• _WHAT YOU HAVE TO DO_: Please write out, exactly, every line of the listing from its first line through the one that includes "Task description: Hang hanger".

· · ·

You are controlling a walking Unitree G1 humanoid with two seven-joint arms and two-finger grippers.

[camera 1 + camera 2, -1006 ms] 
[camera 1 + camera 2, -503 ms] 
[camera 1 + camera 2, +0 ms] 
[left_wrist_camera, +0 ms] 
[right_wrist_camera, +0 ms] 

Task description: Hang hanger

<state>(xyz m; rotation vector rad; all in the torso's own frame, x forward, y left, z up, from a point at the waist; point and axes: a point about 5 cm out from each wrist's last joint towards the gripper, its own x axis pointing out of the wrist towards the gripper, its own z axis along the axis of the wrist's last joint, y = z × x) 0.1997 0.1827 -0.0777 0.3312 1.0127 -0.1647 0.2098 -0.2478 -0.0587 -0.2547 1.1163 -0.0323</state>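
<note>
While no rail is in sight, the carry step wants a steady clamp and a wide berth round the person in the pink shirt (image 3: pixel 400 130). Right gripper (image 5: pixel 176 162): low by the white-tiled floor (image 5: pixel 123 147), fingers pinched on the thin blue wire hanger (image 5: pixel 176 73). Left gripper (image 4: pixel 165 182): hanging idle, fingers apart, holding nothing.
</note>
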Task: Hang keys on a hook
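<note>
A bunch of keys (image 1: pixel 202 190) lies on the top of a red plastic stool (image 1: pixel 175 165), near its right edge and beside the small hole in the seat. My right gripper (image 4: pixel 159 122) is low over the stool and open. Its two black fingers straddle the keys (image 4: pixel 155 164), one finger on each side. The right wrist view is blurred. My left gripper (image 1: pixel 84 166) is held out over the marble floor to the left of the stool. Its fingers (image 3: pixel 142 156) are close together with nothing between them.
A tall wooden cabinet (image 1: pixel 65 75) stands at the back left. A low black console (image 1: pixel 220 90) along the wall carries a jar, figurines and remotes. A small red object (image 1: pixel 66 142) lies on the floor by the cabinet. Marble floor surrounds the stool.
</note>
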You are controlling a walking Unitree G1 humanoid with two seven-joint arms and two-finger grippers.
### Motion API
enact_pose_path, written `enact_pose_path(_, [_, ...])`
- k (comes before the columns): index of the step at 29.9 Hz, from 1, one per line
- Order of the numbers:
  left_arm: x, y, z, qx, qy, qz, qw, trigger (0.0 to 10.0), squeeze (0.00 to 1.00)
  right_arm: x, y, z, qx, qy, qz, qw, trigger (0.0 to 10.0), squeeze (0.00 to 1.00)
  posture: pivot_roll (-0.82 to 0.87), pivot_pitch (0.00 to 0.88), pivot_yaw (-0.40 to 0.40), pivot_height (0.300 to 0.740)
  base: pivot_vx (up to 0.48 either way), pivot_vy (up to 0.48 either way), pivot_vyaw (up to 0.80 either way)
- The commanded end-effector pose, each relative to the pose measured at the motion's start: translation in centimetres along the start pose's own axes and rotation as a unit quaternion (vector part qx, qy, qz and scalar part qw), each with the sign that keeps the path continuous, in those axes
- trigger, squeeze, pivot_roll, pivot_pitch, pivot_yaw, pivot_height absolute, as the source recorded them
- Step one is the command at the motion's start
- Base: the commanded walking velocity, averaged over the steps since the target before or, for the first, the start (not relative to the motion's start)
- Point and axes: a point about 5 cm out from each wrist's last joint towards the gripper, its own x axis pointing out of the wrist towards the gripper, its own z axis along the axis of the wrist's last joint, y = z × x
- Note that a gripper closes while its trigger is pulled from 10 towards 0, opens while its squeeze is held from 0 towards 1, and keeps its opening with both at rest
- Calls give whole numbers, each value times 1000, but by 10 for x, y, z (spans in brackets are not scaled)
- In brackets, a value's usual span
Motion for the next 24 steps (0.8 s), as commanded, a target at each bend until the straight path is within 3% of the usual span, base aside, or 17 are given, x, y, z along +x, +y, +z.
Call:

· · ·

• _TASK OUTPUT_:
You are controlling a walking Unitree G1 humanoid with two seven-joint arms and two-finger grippers.

[camera 1 + camera 2, -1006 ms] 
[camera 1 + camera 2, -503 ms] 
[camera 1 + camera 2, +0 ms] 
[left_wrist_camera, +0 ms] 
[right_wrist_camera, +0 ms] 

Task description: Hang hanger

The response to the exercise is now complete.